**Your goal**
Please take the records that follow and repeat exactly the lines starting with the line with "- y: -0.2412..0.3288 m" and going on through the line with "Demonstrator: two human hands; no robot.".

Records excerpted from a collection
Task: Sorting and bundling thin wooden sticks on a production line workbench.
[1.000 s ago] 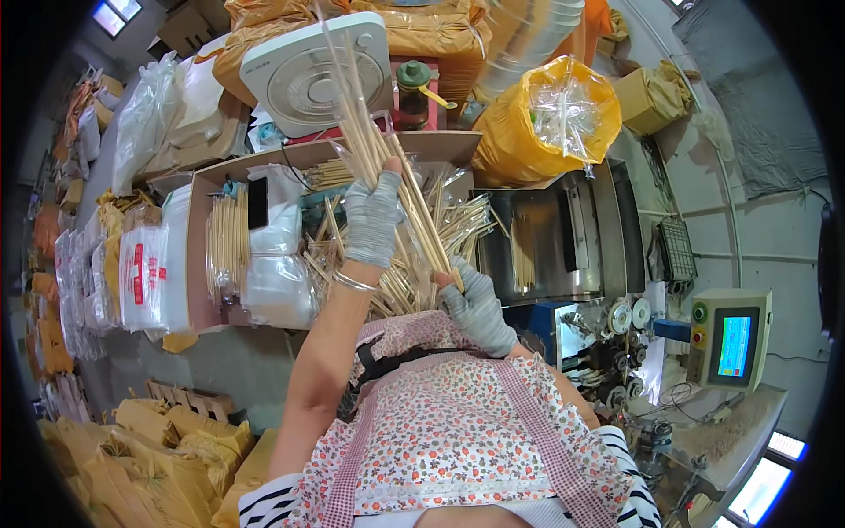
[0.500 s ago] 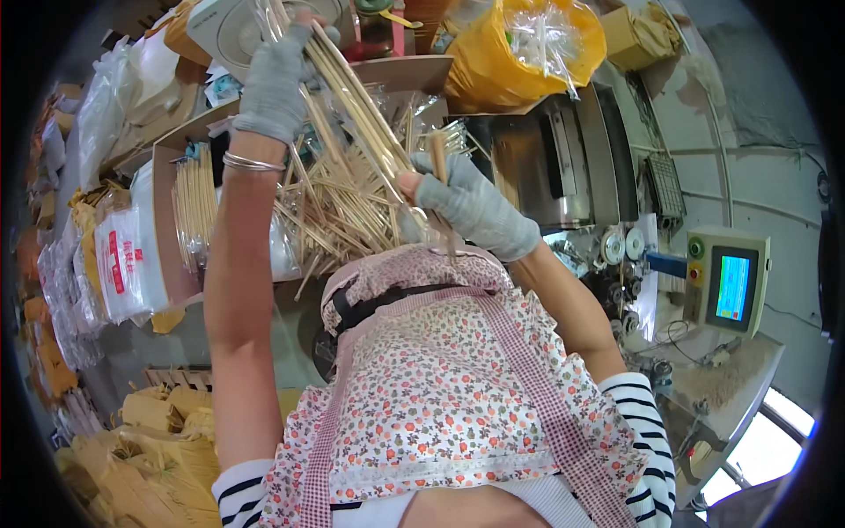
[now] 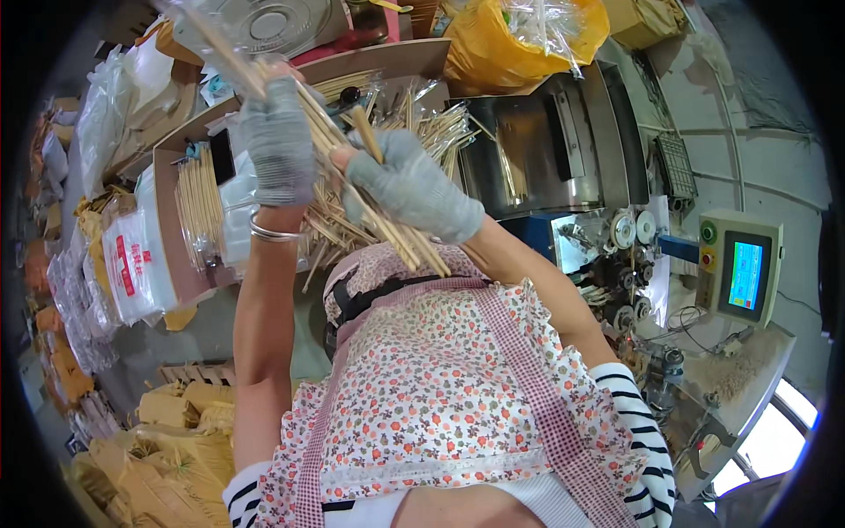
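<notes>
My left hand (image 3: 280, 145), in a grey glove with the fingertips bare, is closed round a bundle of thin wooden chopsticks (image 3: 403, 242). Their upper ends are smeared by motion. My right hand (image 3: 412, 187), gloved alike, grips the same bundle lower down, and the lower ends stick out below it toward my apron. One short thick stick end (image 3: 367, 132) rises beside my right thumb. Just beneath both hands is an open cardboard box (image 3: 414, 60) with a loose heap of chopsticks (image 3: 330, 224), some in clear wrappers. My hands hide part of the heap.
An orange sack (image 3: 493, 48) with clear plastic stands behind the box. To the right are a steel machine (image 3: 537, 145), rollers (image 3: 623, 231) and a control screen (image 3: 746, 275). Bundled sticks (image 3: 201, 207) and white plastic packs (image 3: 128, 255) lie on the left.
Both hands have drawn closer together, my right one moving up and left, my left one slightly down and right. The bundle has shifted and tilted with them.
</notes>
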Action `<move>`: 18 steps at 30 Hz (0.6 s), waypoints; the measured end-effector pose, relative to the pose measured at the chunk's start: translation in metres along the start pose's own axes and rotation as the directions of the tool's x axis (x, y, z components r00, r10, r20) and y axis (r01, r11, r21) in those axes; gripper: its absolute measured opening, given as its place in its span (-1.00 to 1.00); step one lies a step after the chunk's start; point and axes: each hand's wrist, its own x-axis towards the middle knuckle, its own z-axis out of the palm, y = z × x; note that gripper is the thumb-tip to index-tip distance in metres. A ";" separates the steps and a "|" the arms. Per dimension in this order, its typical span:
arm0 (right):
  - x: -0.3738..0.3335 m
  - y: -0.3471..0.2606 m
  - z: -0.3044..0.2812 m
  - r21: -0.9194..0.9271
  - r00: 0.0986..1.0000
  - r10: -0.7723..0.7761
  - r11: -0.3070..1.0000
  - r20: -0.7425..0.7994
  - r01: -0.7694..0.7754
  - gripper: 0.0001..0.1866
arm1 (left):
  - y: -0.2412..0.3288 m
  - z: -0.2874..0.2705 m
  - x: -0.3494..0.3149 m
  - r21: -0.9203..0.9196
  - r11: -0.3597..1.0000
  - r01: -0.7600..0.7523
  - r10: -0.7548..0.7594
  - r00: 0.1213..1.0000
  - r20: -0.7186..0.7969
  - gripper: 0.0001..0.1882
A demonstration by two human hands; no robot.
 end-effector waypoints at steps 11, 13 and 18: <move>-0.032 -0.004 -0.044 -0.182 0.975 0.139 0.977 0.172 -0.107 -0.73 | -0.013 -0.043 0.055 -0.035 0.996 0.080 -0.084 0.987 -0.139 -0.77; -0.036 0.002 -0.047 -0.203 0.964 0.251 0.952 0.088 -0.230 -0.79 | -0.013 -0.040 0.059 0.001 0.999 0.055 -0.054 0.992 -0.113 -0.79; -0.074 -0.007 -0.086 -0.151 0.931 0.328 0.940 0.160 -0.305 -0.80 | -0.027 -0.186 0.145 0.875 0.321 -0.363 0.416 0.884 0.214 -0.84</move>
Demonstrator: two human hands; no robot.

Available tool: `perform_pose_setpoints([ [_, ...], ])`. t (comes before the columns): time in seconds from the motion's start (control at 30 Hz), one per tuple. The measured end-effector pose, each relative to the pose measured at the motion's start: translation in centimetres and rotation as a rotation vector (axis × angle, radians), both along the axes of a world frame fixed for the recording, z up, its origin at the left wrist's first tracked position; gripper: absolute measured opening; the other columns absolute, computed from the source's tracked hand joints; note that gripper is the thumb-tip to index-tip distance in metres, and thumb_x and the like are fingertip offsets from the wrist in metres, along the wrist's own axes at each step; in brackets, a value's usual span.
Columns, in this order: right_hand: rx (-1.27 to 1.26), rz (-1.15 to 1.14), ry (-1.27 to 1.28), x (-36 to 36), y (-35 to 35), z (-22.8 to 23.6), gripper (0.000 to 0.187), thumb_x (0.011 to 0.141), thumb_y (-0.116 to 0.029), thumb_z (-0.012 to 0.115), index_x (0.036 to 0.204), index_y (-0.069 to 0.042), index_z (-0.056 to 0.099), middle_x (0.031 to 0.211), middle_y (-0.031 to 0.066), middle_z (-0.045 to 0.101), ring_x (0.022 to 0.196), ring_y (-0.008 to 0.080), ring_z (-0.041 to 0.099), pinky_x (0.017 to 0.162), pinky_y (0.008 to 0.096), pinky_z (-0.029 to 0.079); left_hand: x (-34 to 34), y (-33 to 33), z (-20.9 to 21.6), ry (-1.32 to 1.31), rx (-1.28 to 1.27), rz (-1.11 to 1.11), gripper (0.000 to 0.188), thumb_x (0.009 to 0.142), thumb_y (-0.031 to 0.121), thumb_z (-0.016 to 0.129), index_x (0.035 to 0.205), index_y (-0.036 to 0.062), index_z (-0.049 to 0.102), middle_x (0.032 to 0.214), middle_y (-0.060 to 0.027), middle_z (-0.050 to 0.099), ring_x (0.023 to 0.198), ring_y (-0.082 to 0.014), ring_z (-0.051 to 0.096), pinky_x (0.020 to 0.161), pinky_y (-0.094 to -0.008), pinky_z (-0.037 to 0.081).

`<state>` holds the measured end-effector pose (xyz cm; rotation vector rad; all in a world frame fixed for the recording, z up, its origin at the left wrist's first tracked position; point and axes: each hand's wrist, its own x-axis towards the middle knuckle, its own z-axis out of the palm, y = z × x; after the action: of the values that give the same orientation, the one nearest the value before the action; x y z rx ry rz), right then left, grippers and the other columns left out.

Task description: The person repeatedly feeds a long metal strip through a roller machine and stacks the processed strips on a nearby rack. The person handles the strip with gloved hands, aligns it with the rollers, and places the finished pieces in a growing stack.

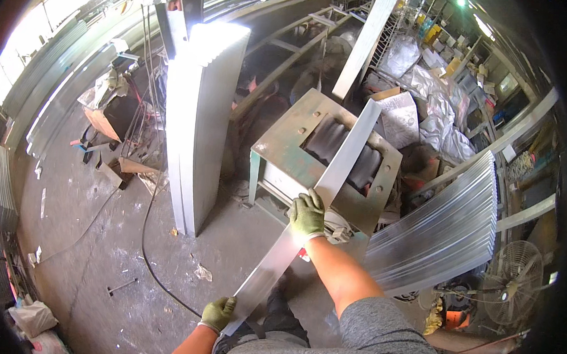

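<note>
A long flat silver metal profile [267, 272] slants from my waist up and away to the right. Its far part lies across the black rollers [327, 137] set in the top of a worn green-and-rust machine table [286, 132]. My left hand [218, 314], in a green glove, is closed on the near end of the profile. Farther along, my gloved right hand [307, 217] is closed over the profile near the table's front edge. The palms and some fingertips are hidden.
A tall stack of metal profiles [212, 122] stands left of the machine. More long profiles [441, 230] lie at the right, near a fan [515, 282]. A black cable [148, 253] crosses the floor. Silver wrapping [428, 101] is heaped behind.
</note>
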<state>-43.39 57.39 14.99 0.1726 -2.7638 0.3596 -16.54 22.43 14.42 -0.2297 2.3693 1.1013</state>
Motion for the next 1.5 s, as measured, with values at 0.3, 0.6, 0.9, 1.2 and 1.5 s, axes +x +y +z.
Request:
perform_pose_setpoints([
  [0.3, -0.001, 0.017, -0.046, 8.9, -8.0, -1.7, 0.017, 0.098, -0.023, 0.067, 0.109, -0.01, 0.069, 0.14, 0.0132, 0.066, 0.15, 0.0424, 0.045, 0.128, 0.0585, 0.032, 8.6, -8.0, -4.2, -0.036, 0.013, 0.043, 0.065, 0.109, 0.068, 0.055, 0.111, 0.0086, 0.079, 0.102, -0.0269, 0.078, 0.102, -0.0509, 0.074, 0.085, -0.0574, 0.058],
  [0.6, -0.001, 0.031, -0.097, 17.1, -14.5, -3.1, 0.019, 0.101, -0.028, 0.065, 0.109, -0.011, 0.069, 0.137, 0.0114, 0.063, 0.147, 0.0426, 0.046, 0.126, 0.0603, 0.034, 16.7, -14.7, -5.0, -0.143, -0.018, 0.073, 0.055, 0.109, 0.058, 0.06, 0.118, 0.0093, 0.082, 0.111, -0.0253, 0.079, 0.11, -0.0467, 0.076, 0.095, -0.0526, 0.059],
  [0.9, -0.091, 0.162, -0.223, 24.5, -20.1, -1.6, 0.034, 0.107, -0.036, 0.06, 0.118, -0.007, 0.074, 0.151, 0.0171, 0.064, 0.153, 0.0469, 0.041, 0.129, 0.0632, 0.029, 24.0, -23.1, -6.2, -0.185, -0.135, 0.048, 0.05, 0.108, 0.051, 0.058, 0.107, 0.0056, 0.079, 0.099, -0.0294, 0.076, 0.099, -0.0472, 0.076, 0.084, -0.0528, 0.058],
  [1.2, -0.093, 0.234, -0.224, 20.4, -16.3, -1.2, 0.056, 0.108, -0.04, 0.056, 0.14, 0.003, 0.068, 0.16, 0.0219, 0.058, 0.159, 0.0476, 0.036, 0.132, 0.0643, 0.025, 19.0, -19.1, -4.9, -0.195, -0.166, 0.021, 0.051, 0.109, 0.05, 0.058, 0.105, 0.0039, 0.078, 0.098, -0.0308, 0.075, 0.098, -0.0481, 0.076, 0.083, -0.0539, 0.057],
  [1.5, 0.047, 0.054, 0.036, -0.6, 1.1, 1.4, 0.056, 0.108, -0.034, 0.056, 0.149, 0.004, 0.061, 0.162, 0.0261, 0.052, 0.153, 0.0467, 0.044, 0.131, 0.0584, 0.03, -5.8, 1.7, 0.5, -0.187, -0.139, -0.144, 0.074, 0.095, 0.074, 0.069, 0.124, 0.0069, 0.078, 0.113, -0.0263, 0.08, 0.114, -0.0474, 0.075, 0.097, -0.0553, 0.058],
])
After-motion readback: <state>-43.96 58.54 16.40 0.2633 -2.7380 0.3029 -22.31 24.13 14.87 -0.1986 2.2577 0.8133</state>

**Your response**
  - y: -0.2412..0.3288 m
  - z: -0.2874..0.2705 m
  - x: -0.3494..0.3149 m
  - r21: -0.9203..0.9196
  - r11: -0.3597..1.0000
  - r01: -0.7600..0.7523
  - r10: -0.7548..0.7594
  - r00: 0.1213..1.0000
  - r20: -0.7186..0.7969
  - gripper: 0.0001..0.1882
A demonstration by two human hands; no robot.
 end-effector waypoints at steps 11, 13 and 18: <move>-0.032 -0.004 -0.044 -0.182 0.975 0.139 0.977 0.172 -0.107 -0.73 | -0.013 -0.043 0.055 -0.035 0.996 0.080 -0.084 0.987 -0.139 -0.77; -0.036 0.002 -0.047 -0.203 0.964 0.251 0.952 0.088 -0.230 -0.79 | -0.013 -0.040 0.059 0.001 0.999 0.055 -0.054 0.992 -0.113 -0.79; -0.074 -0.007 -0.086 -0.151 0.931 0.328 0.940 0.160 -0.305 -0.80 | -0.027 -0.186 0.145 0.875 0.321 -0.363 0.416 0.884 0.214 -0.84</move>
Demonstrator: two human hands; no robot.

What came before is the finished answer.